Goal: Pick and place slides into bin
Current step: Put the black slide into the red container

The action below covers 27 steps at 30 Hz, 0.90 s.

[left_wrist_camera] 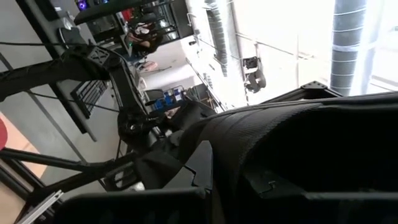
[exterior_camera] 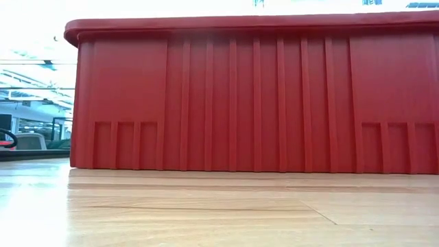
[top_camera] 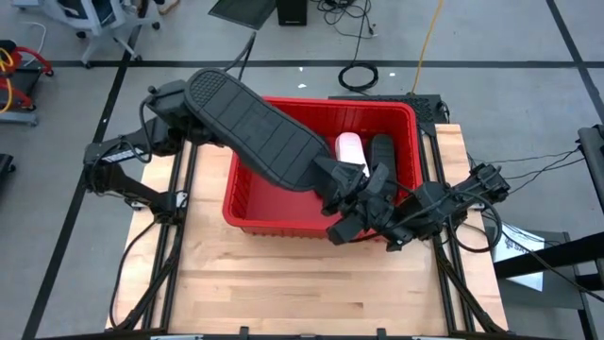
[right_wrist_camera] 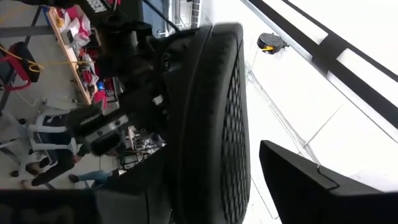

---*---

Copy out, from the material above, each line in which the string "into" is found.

◆ **ANSWER FOR THE TASK**
Goal: Pick and place slides into bin
Current step: Put the black slide into the red container

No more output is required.